Now that my blogs aren't all about saving cash, I guess they should really be called tips and ideas, rather than money saving tips and ideas. Don’t worry if I can think of a way to save cash I will blog it, but some of these blogs might entail spending a bit!
This blog is probably a bit more for the novice to fairly new allotment holder, rather than the seasoned pros, but we can all learn something so let’s see what I've got.
I started my allotment one April and as I dug a bed I planted stuff in it. People offered me spare plants, I bought some cheap seeds and I popped them all in the ground. There was no science. I invested a couple of quid in the current gardening mags and they suggested, what should be sown at the time, so I bought more seeds and a few plants and filled the rest of the beds up. This resulted in a massive crop (probably the fact the soil hadn't been used for years rather than my gardening prowess) and too much to eat.
Had I been a bit wiser or read this blog, perhaps I could have extended my growing season and harvested stuff over a longer period.
So I’m going to give you a few simple tips, to extend your season, get a better return per square yard and I’m sure somewhere save a few quid.
Firstly, don’t go and buy all the books on gardening you can find, but pop up the library and borrow one. Look in the index and list all the veg you would like to eat and by doing so, you will then know what you need to grow. There is a caveat on that last sentence, if there is a crop that takes up a fair bit of space, yet is available all year round in the shops at a reasonable price, consider not growing it and utilising the space better.
So now you have a list of what you want to grow, go back to the index and look up the actual articles. You should find a sowing, planting out, harvested timetable for each plant, or even a chart with loads of veg and relevant dates on.
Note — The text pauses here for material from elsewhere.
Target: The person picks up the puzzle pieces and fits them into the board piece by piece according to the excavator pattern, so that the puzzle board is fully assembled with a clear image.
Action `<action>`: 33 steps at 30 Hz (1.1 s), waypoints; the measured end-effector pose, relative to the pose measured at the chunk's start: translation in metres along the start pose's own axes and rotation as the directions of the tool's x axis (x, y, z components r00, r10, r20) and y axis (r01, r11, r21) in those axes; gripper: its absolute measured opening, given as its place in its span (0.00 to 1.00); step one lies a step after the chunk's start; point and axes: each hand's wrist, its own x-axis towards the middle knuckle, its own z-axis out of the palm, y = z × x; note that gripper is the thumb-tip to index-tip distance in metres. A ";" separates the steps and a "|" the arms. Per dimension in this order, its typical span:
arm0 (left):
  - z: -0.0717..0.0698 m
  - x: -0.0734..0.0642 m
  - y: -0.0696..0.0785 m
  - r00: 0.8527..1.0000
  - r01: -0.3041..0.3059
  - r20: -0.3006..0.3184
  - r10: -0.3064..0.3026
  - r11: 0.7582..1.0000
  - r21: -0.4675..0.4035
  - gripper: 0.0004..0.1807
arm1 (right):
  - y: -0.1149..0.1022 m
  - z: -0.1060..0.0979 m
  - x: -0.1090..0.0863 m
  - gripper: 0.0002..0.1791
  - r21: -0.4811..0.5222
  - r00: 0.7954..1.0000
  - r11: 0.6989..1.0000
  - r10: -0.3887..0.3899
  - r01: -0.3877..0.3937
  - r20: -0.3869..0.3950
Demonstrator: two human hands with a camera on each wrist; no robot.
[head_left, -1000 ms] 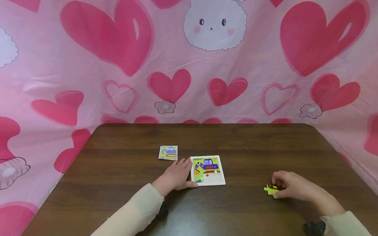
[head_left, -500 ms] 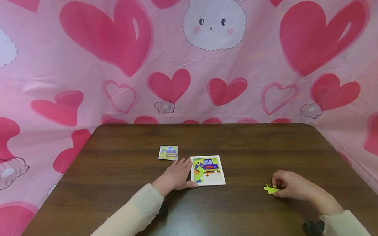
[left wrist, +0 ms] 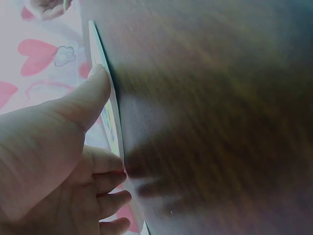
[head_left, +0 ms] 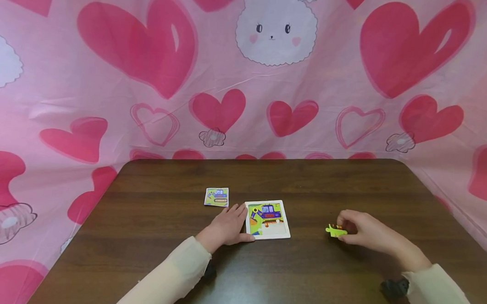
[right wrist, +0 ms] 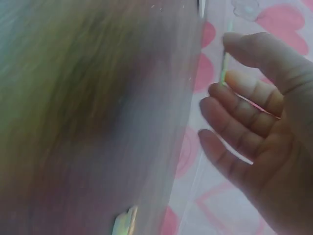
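A white-bordered puzzle board (head_left: 268,236) lies on the table, its picture of a blue and yellow excavator partly filled in. A white gap shows at the board's lower right. Along its left side rests my left hand (head_left: 228,225), thumb at the lower left corner; the left wrist view has the thumb (left wrist: 95,98) on the border and the other fingers beside the edge. To the right, my right hand (head_left: 367,231) pinches a lime-green and brown puzzle piece (head_left: 336,231) between thumb and fingers. Seen edge-on in the right wrist view, the puzzle piece (right wrist: 224,71) is a thin strip.
A small picture card (head_left: 217,196) of the same excavator lies behind the left hand. The dark wooden table (head_left: 302,283) ends at the back against a pink cloth (head_left: 267,89) with hearts and a rabbit.
The right hand has brought the puzzle piece left and a little upward in the head view, nearer the board. My left hand and the board keep their places.
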 end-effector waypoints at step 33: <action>-0.001 0.000 -0.001 1.000 -0.005 -0.002 0.005 0.999 -0.033 0.47 | -0.066 0.044 0.088 0.10 -0.050 0.974 0.977 -0.200 0.207 0.106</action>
On a large piece of paper list the time something will be in the ground and also when it comes out of the ground. Now you can map out where you are going to plant what and also, what will follow a particular harvest. For example, once you have harvested your Autumn broccoli in August/September, you can sow your overwintering broad beans, where they were. This is a simple explanation and you will need to ensure you research this thoroughly. Basically you want to keep your plot as productive as possible. Don’t forget that crop rotation is important, but by good planning and keeping your growing maps safe, this is not a difficult task.
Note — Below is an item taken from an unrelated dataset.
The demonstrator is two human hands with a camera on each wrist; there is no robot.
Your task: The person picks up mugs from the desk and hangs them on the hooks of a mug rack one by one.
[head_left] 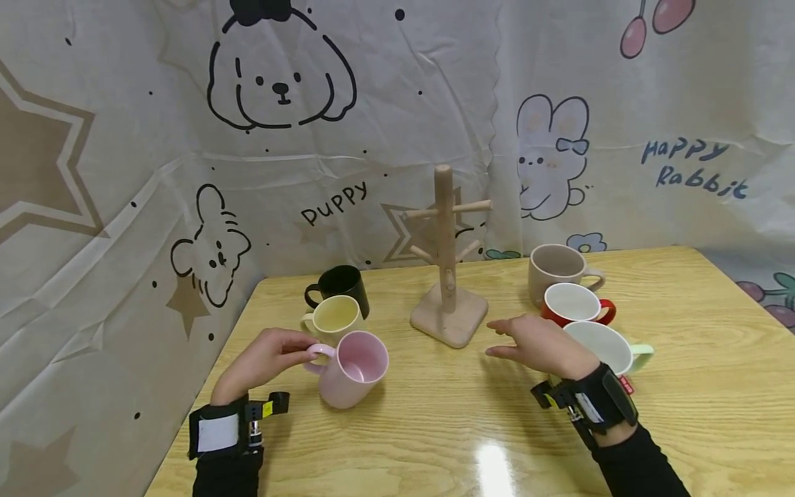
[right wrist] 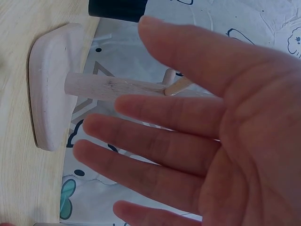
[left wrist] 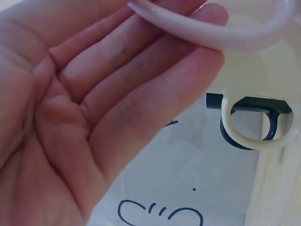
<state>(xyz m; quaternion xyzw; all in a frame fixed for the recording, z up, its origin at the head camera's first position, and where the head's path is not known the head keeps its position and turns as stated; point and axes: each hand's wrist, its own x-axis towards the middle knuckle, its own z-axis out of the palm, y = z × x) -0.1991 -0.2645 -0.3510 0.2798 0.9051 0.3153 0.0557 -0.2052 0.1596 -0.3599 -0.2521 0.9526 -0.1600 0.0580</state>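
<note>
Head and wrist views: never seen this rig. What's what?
No robot here: a person works bare-handed. The wide picture comes from the head, looking forward and down; the close ones come from the left and right wrists. On the yellowish wood-grain table stands a pegged, pale wooden mug stand. Left of it are a dark cylindrical mug, a pale-yellow mug and a pink cylindrical mug; right of it, a taupe mug, a white-lined red mug and a white-lined, pale-green-handled mug. The left hand holds the pink mug by its handle; the right hand, fingers extended, holds nothing.
</note>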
Catch cropping is also a great idea. This is where you have sown something that will take a long time to reach maturity and whilst you are waiting, you can throw in a row of quicker growing seeds that will be out of the ground long before the main crop arrives. A good example of this is planting a row of radishes over/next to a line of cabbage plants. The radishes will be out of the ground in 6 weeks leaving the brassicas to be harvested in the future. Catch cropping does not have to be simultaneous; it can be between harvesting one crop before the following year’s crop is to be sown.
All the Veg growing guides on the site, have storage guides at the end of them, be it by freezing, drying or placing in layers of sand. There are also some pickling guides. All these allow your crop to last longer, some of which will therefore still be available, during the leaner months of the year.
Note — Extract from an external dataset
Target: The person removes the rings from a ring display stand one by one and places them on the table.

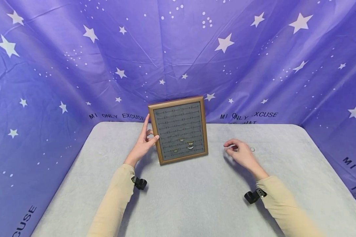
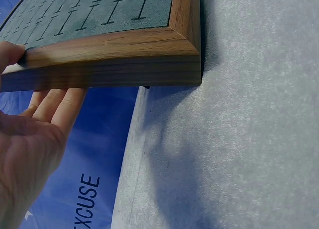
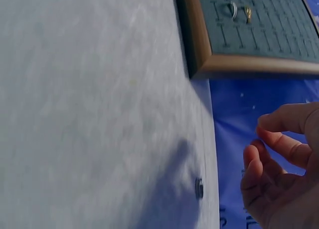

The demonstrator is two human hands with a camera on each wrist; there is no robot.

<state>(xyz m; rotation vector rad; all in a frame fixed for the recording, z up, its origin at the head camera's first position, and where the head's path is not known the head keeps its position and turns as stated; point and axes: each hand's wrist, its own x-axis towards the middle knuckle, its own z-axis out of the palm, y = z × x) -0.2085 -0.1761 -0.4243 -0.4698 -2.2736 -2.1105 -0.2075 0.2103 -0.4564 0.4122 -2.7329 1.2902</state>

Starting your crops off in propagators or on windowsills, mean that when the growing season arrives, you are ahead of the game, with trays of seedlings, rather than seeds. This can be taken further by getting hold of a greenhouse or polytunnel and growing veg, when the weather outside would not allow. This can extend your growing season by several months and some crops can be grown all year round in this manner.
Whilst talking about greenhouses; they come in all shapes and sizes and I don’t just mean 8’ by 6’ and 10’ by 8’. There are some cheap and simple mimics of the good old fashioned greenhouse. How about a cloche, purchased or made? How about using pop bottles with their bases cut off? These not only provide some heat and wind protection but also keep the birds away from your seedlings. In order to keep a supply of fresh water for tea and coffee down the plot we have purchased several 5 litre water bottles. These are of course refillable (penny pinching) but when they get a bit tatty, they will become mini cloches. I've even seen bales of hay used as a season extender, by forming a square and placing an old window on top.
Some gardeners, wait for the soil to warm up, others help it on its way by covering with various types of sheeting. Clear plastic works like a greenhouse and warms up the soil well. If you use black plastic, it needs to be held firmly against the soil as the heat is transferred from the black sheet to the soil. Any gaps/air pockets will reduce its performance.
Using protective fleece when a frost is expected, means that plants started off earlier, can cope with the lower temperatures, but frost will still get to your plants if it is a prolonged spell, so don’t expect miracles from fleeces. Talking about frost, make sure your containers drain well or the water in the container may freeze. Consider putting feet under your container to assist with the drainage.
Another idea I have heard used is to put polystyrene under your containers as this will, insulate them from the cold ground
Placing a tray of herbs on your kitchen windowsill, is a very effective use of space, also saving a trip to the allotment, every Sunday to get the herbs you want to accompany your roast. Larger herbs can be grown in containers on your patio.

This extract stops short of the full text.